Yogyakarta, 26 April 2019 Atas Nama MDTL dan SICA
Bentara Budaya Yogyakarta, Bale Banjar-Sangkring, Nalarroepa dan Museum dan Tanah Liat
Jumat, 5 April 2019, kolektor Oei Hong Djien—yang masyhur di lidah penghayat senirupa dengan panggilan “Pak Dokter” atau “OHD”—berusia 80. Dalam umur yang mungkin tak bisa dicapai oleh kebanyakan orang di republik ini, OHD menjelma sosok historis yang khas di dunia senirupa Indonesia.
Ayah dua anak yang lahir di Magelang, Jawa Tengah, itu seperti tak pernah merasa bosan lalu-lalang dari satu pameran kepameran lainnya; dari satu art fair ke art fair lainnya; dari satu balai lelang kebalai lelang lainnya; dari satu museum ke museum lainnya; dari satu peristiwa senirupa keperistiwa senirupa lainnya. Pun—ini keunggulan perbandingan OHD ketimbang kolektor lainnya di Tanah Air—dari satu studio perupa ke studio perupa lainnya—terutama studio perupa di Yogyakarta.
Itu sebabnya lulusan Fakultas Kedokteran Universitas Indonesia (1964) dan Patologi Anatomi Katholieke Universiteit Nijmegen, Belanda (1966-1968) itu terpandang bukan hanya sebagai pecinta dan pengoleksi karya senirupa, tapi juga patron “pembuat selera” di dunia senirupa Indonesia dengan sebuah museum senirupa yang mengesankan.
Di museum bernama OHD Museum itu, selama lebih kurang 20 tahun terakhir, tersimpan ribuan karya senirupa Indonesia dari zaman kolonial sampai era milenial. Semuanya dipenuh-seluruh nya dalam suka dan duka perawatan, perhelatan, dan pemahaman, sehingga memungkinkannya terpandang sebagai yang kontemporer—yang kini-dan di sini—yang senantiasa berikhtiar merawat sesuatu yang baik dari masa lalu dan mengambil sesuatu yang lebih baik dari masakini.

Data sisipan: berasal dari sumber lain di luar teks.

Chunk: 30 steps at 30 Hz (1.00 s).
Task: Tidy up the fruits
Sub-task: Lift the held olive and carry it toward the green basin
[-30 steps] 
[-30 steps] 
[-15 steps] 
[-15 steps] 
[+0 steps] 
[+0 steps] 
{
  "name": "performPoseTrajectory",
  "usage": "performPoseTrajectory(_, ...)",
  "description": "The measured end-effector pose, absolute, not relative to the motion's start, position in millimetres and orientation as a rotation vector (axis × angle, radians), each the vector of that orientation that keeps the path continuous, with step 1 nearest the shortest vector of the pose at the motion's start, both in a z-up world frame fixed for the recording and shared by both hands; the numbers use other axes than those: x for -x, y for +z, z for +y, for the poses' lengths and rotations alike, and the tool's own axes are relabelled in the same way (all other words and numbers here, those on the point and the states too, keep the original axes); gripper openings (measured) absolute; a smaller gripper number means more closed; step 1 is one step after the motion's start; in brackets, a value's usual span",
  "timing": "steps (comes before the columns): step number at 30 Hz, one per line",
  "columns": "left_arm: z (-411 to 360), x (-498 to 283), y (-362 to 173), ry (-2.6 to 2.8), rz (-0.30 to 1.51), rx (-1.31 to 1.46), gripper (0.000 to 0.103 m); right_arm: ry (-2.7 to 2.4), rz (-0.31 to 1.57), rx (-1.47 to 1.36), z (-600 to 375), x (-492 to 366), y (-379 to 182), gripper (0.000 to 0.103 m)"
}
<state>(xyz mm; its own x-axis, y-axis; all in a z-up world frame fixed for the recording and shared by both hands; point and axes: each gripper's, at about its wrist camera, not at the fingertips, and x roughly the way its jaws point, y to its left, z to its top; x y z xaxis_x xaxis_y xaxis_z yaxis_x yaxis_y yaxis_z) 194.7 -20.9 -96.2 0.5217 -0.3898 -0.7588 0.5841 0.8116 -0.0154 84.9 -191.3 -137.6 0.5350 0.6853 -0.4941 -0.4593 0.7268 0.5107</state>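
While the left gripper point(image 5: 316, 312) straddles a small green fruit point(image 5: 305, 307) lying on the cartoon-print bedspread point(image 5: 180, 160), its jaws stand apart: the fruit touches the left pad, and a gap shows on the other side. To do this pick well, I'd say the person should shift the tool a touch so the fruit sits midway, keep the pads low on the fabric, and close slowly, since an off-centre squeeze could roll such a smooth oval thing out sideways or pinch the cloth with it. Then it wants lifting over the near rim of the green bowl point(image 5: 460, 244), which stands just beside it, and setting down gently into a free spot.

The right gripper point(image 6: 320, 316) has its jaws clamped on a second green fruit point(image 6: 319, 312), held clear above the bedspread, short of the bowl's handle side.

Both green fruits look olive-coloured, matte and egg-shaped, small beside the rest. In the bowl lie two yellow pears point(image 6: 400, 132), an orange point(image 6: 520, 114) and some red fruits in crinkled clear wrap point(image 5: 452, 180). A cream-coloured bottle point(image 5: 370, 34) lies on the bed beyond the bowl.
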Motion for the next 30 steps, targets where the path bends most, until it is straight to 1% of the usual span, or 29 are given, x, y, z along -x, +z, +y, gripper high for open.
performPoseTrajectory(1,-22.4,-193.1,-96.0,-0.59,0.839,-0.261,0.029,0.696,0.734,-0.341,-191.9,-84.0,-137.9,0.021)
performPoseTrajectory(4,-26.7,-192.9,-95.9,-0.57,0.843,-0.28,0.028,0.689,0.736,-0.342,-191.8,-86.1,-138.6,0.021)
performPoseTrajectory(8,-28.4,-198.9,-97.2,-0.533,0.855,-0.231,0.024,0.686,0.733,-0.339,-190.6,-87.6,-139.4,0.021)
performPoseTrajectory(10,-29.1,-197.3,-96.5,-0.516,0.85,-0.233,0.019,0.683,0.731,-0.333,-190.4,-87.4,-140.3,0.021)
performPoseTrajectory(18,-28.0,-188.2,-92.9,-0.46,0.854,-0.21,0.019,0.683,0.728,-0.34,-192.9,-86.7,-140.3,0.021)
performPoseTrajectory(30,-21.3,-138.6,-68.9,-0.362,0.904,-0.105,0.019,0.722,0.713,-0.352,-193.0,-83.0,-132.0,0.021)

Atas kemungkinan itulah Museum dan Tanah Liat (MdTL) dan Sicincin Indonesia Contemporary Art (SICA) mengadakan pameran Delapan Puluh nan Ampuh di Bale Banjar-Sangkring dan Bentara Budaya Yogyakarta (5-13 April 2019) serta di Nalarroepa dan Museum dan Tanah Liat (26 April 2019) sebagai persembahan dan penghormatan untuk OHD: seorang kolektor berumur “Delapan Puluh” dengan cinta “nan Ampuh” kepada senirupa Indonesia.
Persembahan dan penghormatan itu pun akan menghablurkan momen historis ulang tahun ke-80 OHD sebagai momen estetis dari daya cipta penuh rasa hormat dalam puspa ragam karya senirupa: gambar, lukisan, foto, patung, dan objek instalasi dsb.—ratusan perupa pelbagai lapisan generasi di Syang Art Space Magelang (27 April 2019), Kiniko Art Space dan Sarang Building (28 April 2019), Langgeng Art Foundation dan Galeri Lorong (30 April 2019), Pendhopo Art Space dan Tahun mas Art Room (2 Mei 2019), Indie Art Room dan MJK Community (3 Mei 2019), dan Ruang Dalam Art Space dan SURVIVE! Garage (4 Mei 2019)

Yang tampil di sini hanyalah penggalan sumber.